Down to the last line, reproduce the data that follows, but skip the pictures.

━━━ Given material ━━━

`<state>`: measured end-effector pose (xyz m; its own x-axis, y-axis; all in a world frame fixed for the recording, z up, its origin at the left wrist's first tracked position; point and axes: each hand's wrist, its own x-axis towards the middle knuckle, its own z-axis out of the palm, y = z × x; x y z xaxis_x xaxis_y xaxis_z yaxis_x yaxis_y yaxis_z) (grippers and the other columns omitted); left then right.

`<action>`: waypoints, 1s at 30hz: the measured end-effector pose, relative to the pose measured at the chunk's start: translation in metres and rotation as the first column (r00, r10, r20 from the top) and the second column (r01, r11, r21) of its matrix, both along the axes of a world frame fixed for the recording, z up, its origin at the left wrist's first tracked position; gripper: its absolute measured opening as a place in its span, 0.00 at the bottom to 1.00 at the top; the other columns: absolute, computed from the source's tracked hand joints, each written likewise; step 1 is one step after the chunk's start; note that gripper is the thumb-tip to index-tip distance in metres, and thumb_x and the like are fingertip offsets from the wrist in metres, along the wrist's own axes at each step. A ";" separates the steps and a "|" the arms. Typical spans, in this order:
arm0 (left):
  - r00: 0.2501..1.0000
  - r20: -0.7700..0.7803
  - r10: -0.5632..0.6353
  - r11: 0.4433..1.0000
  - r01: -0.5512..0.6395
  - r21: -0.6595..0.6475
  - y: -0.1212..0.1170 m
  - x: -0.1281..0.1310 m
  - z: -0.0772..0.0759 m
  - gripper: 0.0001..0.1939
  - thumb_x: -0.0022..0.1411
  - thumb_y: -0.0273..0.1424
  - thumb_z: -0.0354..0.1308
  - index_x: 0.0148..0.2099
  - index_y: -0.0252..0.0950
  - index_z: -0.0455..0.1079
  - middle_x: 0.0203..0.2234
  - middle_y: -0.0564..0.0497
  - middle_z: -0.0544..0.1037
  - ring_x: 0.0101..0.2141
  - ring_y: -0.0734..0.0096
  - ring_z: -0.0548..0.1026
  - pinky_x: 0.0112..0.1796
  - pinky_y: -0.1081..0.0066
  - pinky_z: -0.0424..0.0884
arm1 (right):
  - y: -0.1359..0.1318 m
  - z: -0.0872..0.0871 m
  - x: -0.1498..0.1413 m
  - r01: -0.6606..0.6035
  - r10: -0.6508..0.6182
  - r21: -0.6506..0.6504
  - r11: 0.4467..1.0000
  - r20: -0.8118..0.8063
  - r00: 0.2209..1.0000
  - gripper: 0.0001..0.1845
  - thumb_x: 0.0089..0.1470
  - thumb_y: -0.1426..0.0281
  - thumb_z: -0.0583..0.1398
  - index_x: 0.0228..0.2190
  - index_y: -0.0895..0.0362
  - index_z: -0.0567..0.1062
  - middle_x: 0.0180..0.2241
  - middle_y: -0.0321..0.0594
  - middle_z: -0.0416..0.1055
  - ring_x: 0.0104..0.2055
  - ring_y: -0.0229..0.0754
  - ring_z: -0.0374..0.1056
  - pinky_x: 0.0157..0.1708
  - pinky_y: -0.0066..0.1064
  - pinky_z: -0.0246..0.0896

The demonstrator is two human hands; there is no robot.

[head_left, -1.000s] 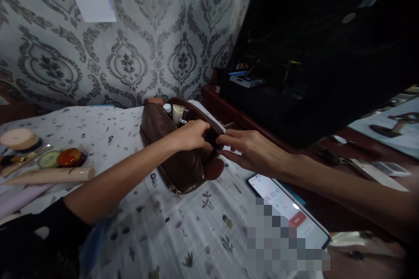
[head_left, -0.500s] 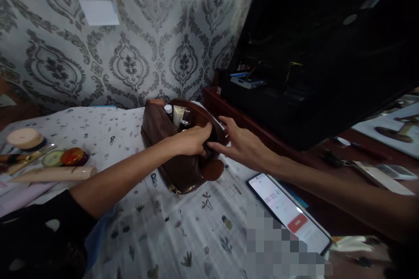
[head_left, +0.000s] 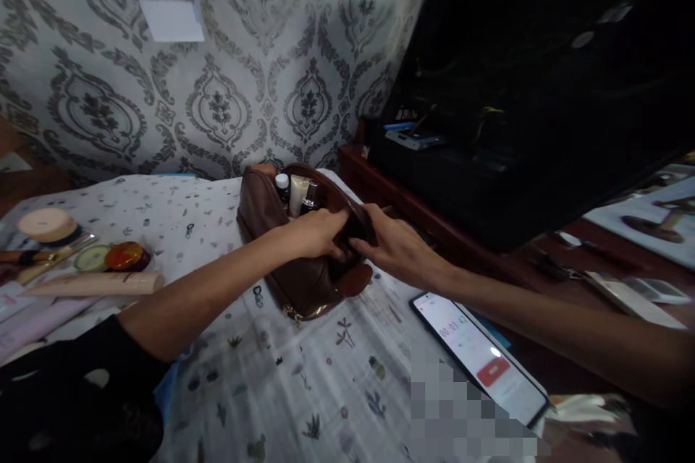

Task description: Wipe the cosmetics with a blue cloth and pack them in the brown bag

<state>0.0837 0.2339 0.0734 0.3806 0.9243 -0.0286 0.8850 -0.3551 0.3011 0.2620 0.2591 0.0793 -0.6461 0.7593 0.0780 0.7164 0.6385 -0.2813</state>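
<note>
A brown leather toiletry bag (head_left: 296, 286) lies unzipped on the patterned cloth, its mouth facing up. My left hand (head_left: 320, 231) reaches down into the right end of the opening. Its fingertips are mostly hidden inside, so whatever they touch does not show. With my right hand (head_left: 394, 242) I pinch the bag's right rim, thumb on the inner side and fingers outside. At the far end of the bag stand a white-capped bottle (head_left: 281, 184), a cream-coloured tube (head_left: 298, 194) and a dark bottle with a shiny collar (head_left: 310, 197).
Left on the cloth (head_left: 217, 347) lie a round compact (head_left: 48, 224), an amber jar (head_left: 127, 256), a beige tube (head_left: 108, 283) and other cosmetics. A phone (head_left: 489, 354) with a running timer lies at the right. Behind it stands a large black case (head_left: 515, 87), opened up.
My right hand has moved slightly left and closed on the bag's rim, from a looser, spread pose. My left hand stays inside the opening. The view has shifted slightly.
</note>
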 end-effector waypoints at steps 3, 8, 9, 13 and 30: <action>0.998 0.056 -0.008 1.000 0.009 -0.019 0.003 -0.002 -0.002 0.37 0.53 0.33 0.68 0.61 0.31 0.57 0.43 0.42 0.78 0.44 0.56 0.78 0.41 0.69 0.70 | 0.002 -0.002 0.001 -0.016 0.016 0.010 1.000 -0.037 0.999 0.20 0.57 0.65 0.58 0.49 0.57 0.62 0.33 0.42 0.75 0.34 0.46 0.72 0.30 0.31 0.58; 1.000 -0.020 0.020 0.999 -0.021 -0.049 0.001 0.004 0.003 0.39 0.53 0.35 0.68 0.61 0.28 0.55 0.45 0.38 0.78 0.45 0.54 0.78 0.40 0.69 0.71 | 0.004 -0.006 0.003 -0.040 0.041 0.013 0.999 -0.096 0.995 0.20 0.56 0.66 0.58 0.50 0.57 0.63 0.33 0.42 0.75 0.36 0.48 0.73 0.32 0.32 0.60; 0.999 -0.046 0.025 0.998 -0.027 -0.048 0.000 0.005 0.004 0.39 0.53 0.34 0.68 0.61 0.28 0.55 0.45 0.37 0.78 0.45 0.53 0.78 0.40 0.69 0.71 | 0.003 -0.006 0.003 -0.040 0.041 0.014 0.999 -0.110 0.993 0.21 0.56 0.66 0.58 0.50 0.57 0.63 0.34 0.42 0.76 0.37 0.48 0.73 0.33 0.32 0.60; 0.992 -0.112 0.055 0.998 -0.053 0.028 -0.005 0.008 0.001 0.36 0.55 0.34 0.67 0.60 0.27 0.56 0.48 0.34 0.77 0.48 0.49 0.77 0.42 0.66 0.71 | -0.003 -0.005 -0.001 -0.024 0.025 0.013 1.000 -0.104 0.994 0.23 0.56 0.66 0.57 0.52 0.58 0.62 0.36 0.45 0.76 0.39 0.49 0.73 0.33 0.33 0.61; 0.984 -0.158 0.076 0.995 -0.064 0.078 -0.009 0.010 -0.008 0.44 0.56 0.34 0.64 0.66 0.24 0.45 0.51 0.31 0.75 0.52 0.49 0.75 0.46 0.65 0.71 | -0.001 -0.010 0.000 -0.038 0.043 0.049 0.998 -0.098 0.994 0.26 0.54 0.68 0.59 0.54 0.59 0.60 0.35 0.44 0.75 0.35 0.48 0.73 0.33 0.32 0.61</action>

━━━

_Result for this exercise:_
`<state>`: measured end-effector pose (xyz m; its own x-axis, y-axis; all in a world frame fixed for the recording, z up, its origin at the left wrist's first tracked position; point and axes: each hand's wrist, its own x-axis towards the middle knuckle, its own z-axis out of the palm, y = z × x; x y z xaxis_x xaxis_y xaxis_z yaxis_x yaxis_y yaxis_z) (grippers and the other columns omitted); left then right.

`<action>`: waypoints, 1s at 30hz: the measured end-effector pose, relative to the pose measured at the chunk's start: translation in metres and rotation as the first column (r00, r10, r20 from the top) and the second column (r01, r11, r21) of its matrix, both along the axes of a world frame fixed for the recording, z up, its origin at the left wrist's first tracked position; gripper: its absolute measured opening as a place in its span, 0.00 at the bottom to 1.00 at the top; the other columns: absolute, computed from the source's tracked hand joints, each written likewise; step 1 is one step after the chunk's start; note that gripper is the thumb-tip to index-tip distance in metres, and thumb_x and the like are fingertip offsets from the wrist in metres, along the wrist's own axes at each step. A ";" separates the steps and a "|" the arms. Typical spans, in this order:
arm0 (left):
  - r00: 0.2501..1.0000
  - r20: -0.7700..0.7803
  - r10: -0.5632..0.6353
  - r11: 0.4433..1.0000
  - r01: -0.5512..0.6395
  - r21: -0.6595..0.6475
  - y: -0.1212..0.1170 m
  - x: -0.1281..0.1310 m
  - z: -0.0772..0.0759 m
  - gripper: 0.0001..0.1939
  - thumb_x: -0.0022..0.1411
  - thumb_y: -0.0273..0.1424
  - thumb_z: -0.0354..0.1308
  - index_x: 0.0148..0.2099
  - index_y: -0.0252..0.0950
  - index_z: -0.0455..0.1079
  - middle_x: 0.0203..0.2234
  - middle_y: -0.0564..0.0497
  - middle_z: -0.0544..0.1037
  - ring_x: 0.0101..0.2141
  - ring_y: -0.0734..0.0096
  - ring_z: -0.0548..0.1026
  - pinky_x: 0.0112..0.1796
  - pinky_y: -0.1081..0.0066
  - pinky_z: -0.0424..0.0884
arm1 (right):
  - y: -0.1359..0.1318 m
  - z: -0.0872..0.0871 m
  - x: -0.1498..0.1413 m
  - r01: -0.6606..0.6035
  - r10: -0.6508..0.6182
  - r21: -0.6506..0.6504
  - r11: 0.4467..1.0000
  - r20: -0.8118..0.8063
  - r00: 0.2209..1.0000
  - gripper: 0.0001..0.1845
  - thumb_x: 0.0089..0.1470
  - thumb_y: -0.1426..0.0281
  - thumb_z: -0.0583..0.1398
  - index_x: 0.0228..0.2190
  - index_y: -0.0895..0.0362
  - index_z: -0.0567..0.1062
  - middle_x: 0.0180..0.2241
  - middle_y: -0.0321..0.0594
  - middle_z: -0.0416..0.1055
  - ring_x: 0.0104..0.2055
  - ring_y: -0.0229..0.0754
  - ring_z: -0.0374..0.1056
  - pinky_x: 0.0157..0.1708
  - pinky_y: -0.0066..0.1064
  - pinky_z: -0.0246..0.0896

The demonstrator is two human hands; there is no robot.

[head_left, -1.000s] 
[head_left, -0.500s] 
[head_left, +0.000s] 

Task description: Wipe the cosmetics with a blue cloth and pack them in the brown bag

<state>0.0837 0.2339 0.0734 0.3806 0.9243 -0.0286 0.8850 -0.3551 0.3011 0.2620 0.2591 0.0793 -0.6461 0.7593 0.0780 0.7164 0.6385 -0.2813</state>
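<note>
A brown leather toiletry bag (head_left: 296, 286) lies unzipped on the patterned cloth, its mouth facing up. My left hand (head_left: 320, 231) reaches down into the right end of the opening. Its fingertips are mostly hidden inside, so whatever they touch does not show. With my right hand (head_left: 394, 242) I pinch the bag's right rim, thumb on the inner side and fingers outside. At the far end of the bag stand a white-capped bottle (head_left: 281, 184), a cream-coloured tube (head_left: 298, 194) and a dark bottle with a shiny collar (head_left: 310, 197).
Left on the cloth (head_left: 217, 347) lie a round compact (head_left: 48, 224), an amber jar (head_left: 127, 256), a beige tube (head_left: 108, 283) and other cosmetics. A phone (head_left: 489, 354) with a running timer lies at the right. Behind it stands a large black case (head_left: 515, 87), opened up.
My right hand has moved slightly left and closed on the bag's rim, from a looser, spread pose. My left hand stays inside the opening. The view has shifted slightly.
</note>
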 end-effector waypoints at steps 3, 8, 9, 13 and 30: <action>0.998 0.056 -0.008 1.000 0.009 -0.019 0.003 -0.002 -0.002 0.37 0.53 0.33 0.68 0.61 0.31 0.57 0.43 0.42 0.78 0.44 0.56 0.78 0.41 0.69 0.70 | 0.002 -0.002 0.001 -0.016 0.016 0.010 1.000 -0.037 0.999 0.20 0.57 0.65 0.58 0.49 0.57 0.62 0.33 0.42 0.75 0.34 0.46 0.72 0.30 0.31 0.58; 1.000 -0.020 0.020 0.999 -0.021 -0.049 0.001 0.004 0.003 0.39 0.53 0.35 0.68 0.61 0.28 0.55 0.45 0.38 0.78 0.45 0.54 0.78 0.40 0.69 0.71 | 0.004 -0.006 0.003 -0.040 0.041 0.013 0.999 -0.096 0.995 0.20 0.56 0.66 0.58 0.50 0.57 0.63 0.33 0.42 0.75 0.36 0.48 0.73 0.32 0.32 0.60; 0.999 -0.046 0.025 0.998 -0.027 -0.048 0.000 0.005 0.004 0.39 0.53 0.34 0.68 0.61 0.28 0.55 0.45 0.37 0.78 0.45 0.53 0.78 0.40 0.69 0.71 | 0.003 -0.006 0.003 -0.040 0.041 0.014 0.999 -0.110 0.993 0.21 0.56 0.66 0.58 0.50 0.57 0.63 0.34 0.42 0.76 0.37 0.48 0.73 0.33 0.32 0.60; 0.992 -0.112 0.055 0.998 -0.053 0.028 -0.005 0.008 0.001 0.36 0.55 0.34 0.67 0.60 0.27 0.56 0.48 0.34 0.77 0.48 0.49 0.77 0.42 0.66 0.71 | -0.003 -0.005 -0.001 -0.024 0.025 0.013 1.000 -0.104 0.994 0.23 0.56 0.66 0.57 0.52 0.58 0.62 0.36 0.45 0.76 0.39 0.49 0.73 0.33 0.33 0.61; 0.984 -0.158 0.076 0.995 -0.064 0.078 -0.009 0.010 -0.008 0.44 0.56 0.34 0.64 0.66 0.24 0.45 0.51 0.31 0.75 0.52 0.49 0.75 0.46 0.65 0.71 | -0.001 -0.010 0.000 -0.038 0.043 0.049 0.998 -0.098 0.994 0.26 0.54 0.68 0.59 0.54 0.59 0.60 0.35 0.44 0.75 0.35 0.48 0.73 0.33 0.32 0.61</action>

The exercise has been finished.